Richard Swedberg urges us to theorize more to make social sciences more interesting. His recent article in BJS summarizes Swedberg’s 2014 book in a short and accessible manner. While we’re more used to seeing the article first followed by a longer book, I’m happy to see this article as Swedberg’s message deserves to be heard. Contrary to what I chose as the title of this post, Swedberg actually doesn’t call for more theory as such, but for more of the right kind of theory. Good theory isn’t abstract and empirically irrelevant (i.e. much of what passes as ‘theory’ today). Interestingly Swedberg focuses on observation and creativity, and not formal modelling as it is done in economics (which he regards as mechanistic).
Swedberg, Richard. 2016. ‘Before Theory Comes Theorizing or How to Make Social Science More Interesting’. The British Journal of Sociology, February. doi:10.1111/1468-4446.12184.
Swedberg, Richard. 2014. The Art of Social Theory. Princeton: Princeton University Press.

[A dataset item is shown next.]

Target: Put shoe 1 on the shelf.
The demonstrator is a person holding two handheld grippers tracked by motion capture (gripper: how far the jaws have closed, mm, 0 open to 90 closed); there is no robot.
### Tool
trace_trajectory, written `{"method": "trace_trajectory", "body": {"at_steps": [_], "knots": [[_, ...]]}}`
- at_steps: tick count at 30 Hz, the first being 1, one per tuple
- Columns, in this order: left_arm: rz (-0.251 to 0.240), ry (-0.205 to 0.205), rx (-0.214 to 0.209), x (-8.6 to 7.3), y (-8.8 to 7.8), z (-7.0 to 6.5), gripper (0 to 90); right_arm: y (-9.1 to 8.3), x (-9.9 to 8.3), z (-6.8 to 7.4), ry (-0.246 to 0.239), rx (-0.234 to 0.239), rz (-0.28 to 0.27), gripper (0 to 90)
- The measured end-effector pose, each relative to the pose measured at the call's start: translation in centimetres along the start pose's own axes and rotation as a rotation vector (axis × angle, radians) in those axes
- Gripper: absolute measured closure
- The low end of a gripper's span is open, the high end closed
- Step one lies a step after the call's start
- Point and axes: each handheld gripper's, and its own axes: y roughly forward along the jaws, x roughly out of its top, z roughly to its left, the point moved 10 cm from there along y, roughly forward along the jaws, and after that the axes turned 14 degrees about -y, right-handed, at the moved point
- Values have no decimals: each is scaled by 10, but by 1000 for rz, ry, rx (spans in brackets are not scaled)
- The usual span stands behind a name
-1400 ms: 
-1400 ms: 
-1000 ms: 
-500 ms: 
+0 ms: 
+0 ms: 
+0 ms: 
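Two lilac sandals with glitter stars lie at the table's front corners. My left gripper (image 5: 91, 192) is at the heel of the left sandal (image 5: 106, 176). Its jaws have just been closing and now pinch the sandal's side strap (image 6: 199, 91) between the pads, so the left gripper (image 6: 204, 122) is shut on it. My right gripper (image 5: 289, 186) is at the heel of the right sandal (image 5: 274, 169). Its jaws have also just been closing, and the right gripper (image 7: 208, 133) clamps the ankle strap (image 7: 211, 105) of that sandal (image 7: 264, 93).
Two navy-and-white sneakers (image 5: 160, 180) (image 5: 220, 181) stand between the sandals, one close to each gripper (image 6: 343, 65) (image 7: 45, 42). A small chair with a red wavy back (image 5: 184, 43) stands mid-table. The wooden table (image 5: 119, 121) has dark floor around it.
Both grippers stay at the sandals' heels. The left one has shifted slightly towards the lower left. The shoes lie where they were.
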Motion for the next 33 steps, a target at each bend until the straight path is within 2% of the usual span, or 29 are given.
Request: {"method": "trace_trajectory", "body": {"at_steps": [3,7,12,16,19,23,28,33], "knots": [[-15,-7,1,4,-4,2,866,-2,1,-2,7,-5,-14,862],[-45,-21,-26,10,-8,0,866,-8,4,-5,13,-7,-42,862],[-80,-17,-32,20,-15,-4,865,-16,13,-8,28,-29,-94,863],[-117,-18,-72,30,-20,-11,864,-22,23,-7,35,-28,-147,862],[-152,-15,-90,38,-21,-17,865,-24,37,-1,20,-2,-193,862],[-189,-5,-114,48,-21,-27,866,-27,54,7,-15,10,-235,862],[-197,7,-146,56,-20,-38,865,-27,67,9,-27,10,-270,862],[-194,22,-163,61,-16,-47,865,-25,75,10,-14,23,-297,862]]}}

My colleagues are sometimes surprised to learn that I teach statistics using SPSS and R/Rstudio in parallel. (Part of this is due to a misconception that R is hard to learn, ignoring that there are more difficult problems like proper model specifications and interpretation of results.) In my opinion, there are many benefits in doing so; here’s an unordered (and incomplete) list:
– introduction to a statistics package that remains available after they leave university and have access to the SPSS site licence (between jobs, moving to another university, out of academia)

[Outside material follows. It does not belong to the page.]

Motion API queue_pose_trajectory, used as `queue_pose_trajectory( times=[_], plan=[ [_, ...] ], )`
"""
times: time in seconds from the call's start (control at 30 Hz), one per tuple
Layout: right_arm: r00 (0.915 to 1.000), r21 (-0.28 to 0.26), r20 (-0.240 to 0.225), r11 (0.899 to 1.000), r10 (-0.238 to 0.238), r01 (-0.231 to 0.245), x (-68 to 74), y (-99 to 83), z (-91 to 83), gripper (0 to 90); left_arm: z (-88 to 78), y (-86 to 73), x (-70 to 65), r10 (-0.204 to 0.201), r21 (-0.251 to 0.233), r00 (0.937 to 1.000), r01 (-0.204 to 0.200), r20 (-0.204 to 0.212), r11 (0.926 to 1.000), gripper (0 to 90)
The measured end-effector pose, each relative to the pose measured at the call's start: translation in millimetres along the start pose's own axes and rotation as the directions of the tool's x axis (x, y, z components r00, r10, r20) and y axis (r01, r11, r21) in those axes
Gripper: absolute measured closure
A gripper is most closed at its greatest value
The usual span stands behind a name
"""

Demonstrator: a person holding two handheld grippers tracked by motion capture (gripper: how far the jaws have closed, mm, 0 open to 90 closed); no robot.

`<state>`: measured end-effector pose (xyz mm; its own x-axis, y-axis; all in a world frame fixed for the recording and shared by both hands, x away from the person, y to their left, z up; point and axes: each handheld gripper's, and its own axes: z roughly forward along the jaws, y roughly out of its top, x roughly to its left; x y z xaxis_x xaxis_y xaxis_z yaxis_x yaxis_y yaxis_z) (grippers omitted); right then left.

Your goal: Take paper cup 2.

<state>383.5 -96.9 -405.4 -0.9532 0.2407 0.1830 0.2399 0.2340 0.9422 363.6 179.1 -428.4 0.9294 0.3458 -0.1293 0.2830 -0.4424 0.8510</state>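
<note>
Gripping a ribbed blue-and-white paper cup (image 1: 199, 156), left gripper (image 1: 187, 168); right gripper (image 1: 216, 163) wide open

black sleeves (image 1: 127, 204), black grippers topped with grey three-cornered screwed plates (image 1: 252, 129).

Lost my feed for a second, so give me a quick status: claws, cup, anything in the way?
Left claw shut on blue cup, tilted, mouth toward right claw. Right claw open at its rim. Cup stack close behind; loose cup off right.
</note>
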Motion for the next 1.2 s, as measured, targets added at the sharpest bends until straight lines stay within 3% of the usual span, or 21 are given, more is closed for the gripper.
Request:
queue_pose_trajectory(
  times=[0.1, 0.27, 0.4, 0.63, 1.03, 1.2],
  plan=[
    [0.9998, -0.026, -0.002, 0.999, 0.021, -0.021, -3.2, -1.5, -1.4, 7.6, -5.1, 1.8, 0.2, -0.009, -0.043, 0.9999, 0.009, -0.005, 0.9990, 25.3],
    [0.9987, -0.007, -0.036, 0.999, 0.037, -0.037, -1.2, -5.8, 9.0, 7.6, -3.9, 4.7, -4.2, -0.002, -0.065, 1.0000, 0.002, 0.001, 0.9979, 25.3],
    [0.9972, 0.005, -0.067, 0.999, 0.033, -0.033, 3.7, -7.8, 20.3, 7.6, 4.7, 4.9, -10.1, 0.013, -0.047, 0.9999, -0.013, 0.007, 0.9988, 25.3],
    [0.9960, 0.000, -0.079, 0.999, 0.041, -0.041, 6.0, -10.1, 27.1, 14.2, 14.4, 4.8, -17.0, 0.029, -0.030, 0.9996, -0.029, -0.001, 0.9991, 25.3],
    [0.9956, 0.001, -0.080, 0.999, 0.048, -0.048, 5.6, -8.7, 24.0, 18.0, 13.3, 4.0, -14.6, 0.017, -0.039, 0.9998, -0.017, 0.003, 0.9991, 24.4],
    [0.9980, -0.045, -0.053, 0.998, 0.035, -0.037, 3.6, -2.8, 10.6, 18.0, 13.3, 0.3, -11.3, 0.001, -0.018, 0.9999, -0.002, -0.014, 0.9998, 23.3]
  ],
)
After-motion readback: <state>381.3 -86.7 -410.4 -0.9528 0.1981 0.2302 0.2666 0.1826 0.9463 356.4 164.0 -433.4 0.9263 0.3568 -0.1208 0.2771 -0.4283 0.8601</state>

– exposure to a different paradigm, making the shift to other software like Stata or SAS appear less threatening
– understanding that it doesn’t matter what package we use for basic statistics (we could even do it by hand)
– that line on the CV
– overcoming limitations in SPSS (ever tried to plot an interaction effect the way we want them?)
– ensuring that those who want to progress to more advanced (contemporary) methods actually can (being “future ready”)
– encourage a mindset that we are in control of the analyses, not the software package
At the same time, I acknowledge that many students have been exposed to SPSS before and feel more at ease when they can see the menu bar. (And the day the university gets rid of that site licence, PSPP will do nicely to work in parallel with R/Rstudio).
Just last week I wrote about two papers that examined the validity of QCA. They were by no means the first ones to do so, but that doesn’t make these papers any less important.
Now, QCA isn’t exactly static, even though it remains focused on its founding father. Fuzzyset QCA (fsQCA) is often used these days as it promises to overcome some of the shortcomings of QCA. Unfortunately, even if you buy into the concept and epistemology, the empirics still don’t add up.
Krogslund, Chris, Donghyun Danny Choi, and Mathias Poertner. 2014. “Fuzzy Sets on Shaky Ground: Parameter Sensitivity and Confirmation Bias in fsQCA.” Political Analysis, November, mpu016. doi:10.1093/pan/mpu016.
Krogslund and colleagues used simulations to check how robust fsQCA is. The approach is quite intriguing. Rather than using data generated in the computer as is often done in such situations, they have used three existing studies. After replicating these studies, they modified tiny bits. With a robust method, such tiny changes will not have a substantive impact on the results. With fsQCA, however, the results often changed radically: it is a very sensitive method.